Repeat verbatim, and only, the lines of the data below, beginning at the line that contains "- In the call" and stopping after the line that contains "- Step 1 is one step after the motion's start".

Start of Data block

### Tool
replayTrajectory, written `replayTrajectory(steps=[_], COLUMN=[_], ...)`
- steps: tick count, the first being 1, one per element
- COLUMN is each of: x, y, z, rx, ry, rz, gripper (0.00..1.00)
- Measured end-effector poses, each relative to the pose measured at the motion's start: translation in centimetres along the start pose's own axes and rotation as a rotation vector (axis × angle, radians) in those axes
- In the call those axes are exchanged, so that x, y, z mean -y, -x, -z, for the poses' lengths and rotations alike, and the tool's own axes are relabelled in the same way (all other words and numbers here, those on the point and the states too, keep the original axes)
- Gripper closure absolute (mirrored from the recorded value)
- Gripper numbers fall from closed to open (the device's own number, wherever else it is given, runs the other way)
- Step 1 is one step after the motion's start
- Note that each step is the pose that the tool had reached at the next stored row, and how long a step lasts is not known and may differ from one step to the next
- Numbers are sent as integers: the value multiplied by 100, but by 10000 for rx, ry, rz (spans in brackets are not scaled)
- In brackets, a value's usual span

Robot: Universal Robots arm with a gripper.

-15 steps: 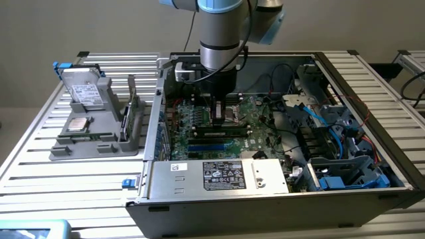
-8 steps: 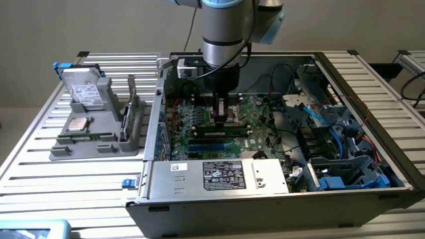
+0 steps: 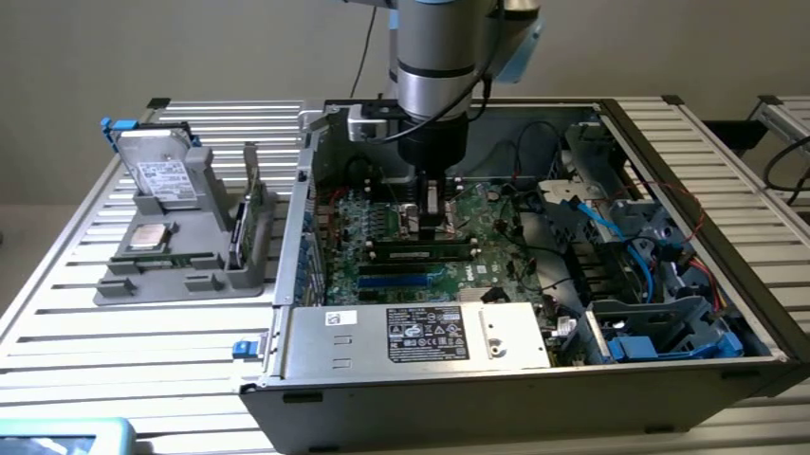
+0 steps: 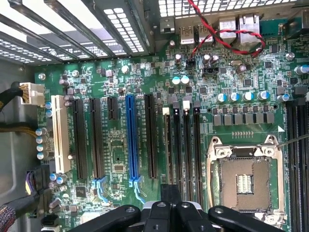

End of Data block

_Written solution_
- In the call those axes are exchanged, so that x, y, z mean -y, -x, -z, for the poses' lengths and rotations alike, and the tool's own axes are relabelled in the same way (all other words and numbers here, those on the point and the states too, keep the original axes)
- Gripper closure absolute (mirrored from the recorded value)
- Gripper numbers fall from closed to open (the device's own number, wherever else it is given, runs the other way)
- Step 1 is one step after the motion's start

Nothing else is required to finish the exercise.